* **Task instructions**:
Go to the line holding "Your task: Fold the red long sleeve" in the entries below and write out exactly every line down to and including the line holding "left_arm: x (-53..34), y".

[Recorded data]
-- Opening Marker --

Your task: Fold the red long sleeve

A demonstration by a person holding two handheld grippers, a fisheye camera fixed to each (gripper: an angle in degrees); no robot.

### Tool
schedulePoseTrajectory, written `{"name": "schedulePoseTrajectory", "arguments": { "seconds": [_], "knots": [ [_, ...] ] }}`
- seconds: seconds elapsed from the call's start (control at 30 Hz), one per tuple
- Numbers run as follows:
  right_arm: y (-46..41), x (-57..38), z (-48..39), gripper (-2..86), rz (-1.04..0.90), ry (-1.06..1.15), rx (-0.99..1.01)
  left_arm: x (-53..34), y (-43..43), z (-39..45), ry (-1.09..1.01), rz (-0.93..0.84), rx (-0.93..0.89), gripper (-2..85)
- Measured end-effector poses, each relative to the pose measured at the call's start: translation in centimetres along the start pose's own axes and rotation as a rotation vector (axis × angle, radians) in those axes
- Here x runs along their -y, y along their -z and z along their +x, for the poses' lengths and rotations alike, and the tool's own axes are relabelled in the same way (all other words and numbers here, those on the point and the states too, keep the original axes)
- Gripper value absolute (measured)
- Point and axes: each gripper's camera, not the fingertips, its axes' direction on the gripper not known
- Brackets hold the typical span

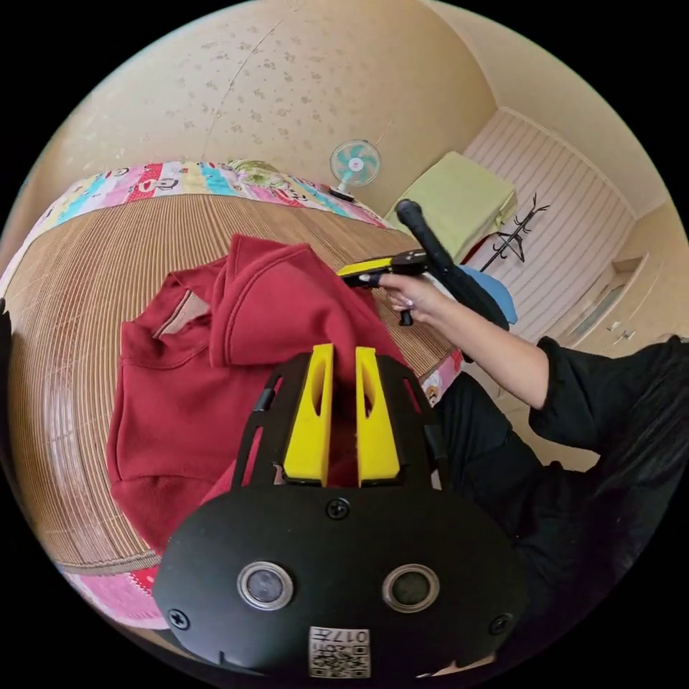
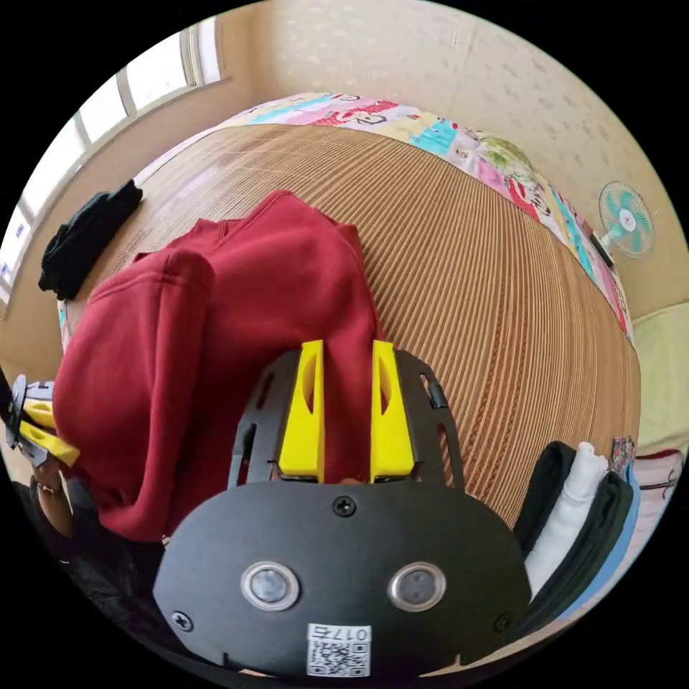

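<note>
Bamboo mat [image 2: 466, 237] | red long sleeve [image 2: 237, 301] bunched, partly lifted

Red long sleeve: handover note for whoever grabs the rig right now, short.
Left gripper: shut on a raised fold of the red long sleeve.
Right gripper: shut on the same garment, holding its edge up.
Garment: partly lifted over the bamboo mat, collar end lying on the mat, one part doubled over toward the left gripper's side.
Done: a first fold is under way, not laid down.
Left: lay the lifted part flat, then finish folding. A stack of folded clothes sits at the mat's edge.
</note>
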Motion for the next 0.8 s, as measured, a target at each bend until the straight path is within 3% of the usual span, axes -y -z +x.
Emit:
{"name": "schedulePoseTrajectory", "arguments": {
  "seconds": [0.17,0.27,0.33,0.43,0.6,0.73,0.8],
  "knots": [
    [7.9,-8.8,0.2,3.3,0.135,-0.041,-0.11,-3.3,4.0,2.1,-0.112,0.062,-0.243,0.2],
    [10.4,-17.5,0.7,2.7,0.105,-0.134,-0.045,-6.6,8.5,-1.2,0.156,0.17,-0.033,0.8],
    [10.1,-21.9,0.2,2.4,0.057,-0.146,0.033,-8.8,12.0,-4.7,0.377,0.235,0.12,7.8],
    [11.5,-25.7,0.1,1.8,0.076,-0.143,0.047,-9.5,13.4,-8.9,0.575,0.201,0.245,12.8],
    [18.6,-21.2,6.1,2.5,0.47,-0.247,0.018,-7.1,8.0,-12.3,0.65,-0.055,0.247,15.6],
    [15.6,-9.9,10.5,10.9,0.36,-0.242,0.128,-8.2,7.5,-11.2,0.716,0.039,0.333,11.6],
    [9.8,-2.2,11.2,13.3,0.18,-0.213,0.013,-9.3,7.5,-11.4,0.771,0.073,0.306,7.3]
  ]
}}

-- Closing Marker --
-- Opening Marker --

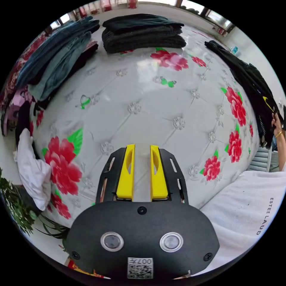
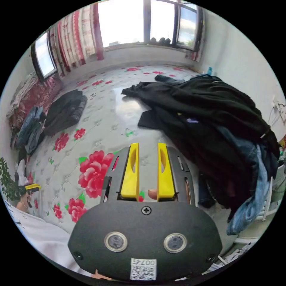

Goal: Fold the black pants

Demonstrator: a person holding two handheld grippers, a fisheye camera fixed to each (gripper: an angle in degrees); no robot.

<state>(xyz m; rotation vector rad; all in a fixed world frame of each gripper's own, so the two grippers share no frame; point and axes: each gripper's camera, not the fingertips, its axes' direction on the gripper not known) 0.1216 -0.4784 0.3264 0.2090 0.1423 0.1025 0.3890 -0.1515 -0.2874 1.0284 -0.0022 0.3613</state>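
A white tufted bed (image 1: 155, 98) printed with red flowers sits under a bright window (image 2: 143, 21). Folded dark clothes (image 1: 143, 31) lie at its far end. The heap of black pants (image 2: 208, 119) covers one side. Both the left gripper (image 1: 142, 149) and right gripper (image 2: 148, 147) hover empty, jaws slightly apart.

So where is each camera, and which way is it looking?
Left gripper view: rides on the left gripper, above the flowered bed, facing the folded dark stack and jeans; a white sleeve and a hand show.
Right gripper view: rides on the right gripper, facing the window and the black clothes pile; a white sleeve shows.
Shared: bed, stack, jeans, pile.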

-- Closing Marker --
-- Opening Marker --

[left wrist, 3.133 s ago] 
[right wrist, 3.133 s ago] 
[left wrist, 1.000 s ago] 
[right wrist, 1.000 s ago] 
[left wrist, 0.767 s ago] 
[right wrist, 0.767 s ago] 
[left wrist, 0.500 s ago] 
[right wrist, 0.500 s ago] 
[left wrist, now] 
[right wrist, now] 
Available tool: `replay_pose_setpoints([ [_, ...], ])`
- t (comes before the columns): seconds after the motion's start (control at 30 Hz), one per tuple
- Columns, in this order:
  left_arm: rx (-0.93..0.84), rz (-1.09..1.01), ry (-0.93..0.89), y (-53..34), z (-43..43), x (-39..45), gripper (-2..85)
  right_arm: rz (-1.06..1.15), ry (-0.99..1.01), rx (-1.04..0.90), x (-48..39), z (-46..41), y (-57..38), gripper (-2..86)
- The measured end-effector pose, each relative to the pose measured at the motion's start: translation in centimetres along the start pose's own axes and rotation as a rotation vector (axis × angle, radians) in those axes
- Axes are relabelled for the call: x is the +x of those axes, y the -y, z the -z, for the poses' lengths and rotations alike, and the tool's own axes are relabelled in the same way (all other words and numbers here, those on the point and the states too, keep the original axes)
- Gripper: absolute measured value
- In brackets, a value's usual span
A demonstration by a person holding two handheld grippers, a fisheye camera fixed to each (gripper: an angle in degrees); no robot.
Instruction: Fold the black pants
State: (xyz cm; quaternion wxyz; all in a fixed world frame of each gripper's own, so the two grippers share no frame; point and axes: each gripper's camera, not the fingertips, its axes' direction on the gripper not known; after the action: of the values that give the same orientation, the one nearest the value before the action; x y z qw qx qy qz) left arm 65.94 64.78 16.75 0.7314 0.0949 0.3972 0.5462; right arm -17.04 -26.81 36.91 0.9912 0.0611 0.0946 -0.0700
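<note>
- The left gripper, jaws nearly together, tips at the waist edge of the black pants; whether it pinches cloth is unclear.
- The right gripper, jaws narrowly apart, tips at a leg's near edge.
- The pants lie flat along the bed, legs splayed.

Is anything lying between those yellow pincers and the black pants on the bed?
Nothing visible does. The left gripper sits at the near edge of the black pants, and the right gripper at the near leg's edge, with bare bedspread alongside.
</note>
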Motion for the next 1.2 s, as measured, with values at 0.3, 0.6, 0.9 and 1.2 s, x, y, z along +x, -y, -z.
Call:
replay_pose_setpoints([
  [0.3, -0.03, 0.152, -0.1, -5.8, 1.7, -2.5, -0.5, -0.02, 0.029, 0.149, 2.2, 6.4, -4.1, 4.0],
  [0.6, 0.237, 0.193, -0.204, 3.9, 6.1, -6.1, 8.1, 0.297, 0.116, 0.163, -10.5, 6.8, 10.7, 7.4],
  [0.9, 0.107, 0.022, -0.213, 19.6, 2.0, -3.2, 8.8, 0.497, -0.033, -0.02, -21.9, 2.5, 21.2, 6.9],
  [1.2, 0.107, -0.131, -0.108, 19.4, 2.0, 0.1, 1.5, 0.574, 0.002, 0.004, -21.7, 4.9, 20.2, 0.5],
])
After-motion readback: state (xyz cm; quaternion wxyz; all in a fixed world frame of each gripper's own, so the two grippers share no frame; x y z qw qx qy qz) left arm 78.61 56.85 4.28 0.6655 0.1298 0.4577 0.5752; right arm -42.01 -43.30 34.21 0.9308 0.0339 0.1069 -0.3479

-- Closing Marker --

* **Answer box**:
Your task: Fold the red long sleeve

A demonstration by a person holding two handheld grippers, a fisheye camera fixed to each (gripper: an angle in degrees); no robot.

### Tool
schedulePoseTrajectory, written `{"name": "schedulePoseTrajectory", "arguments": { "seconds": [_], "knots": [ [_, ...] ] }}`
- seconds: seconds elapsed from the call's start (control at 30 Hz), one per tuple
- Numbers run as follows:
  right_arm: y (-46..41), x (-57..38), z (-48..39), gripper (-2..86), rz (-1.04..0.90), ry (-1.06..1.15), rx (-0.99..1.01)
  left_arm: x (-53..34), y (-43..43), z (-39..45), ry (-1.09..1.01), rz (-0.93..0.84), rx (-0.93..0.89), gripper (-2..85)

This exercise has been completed.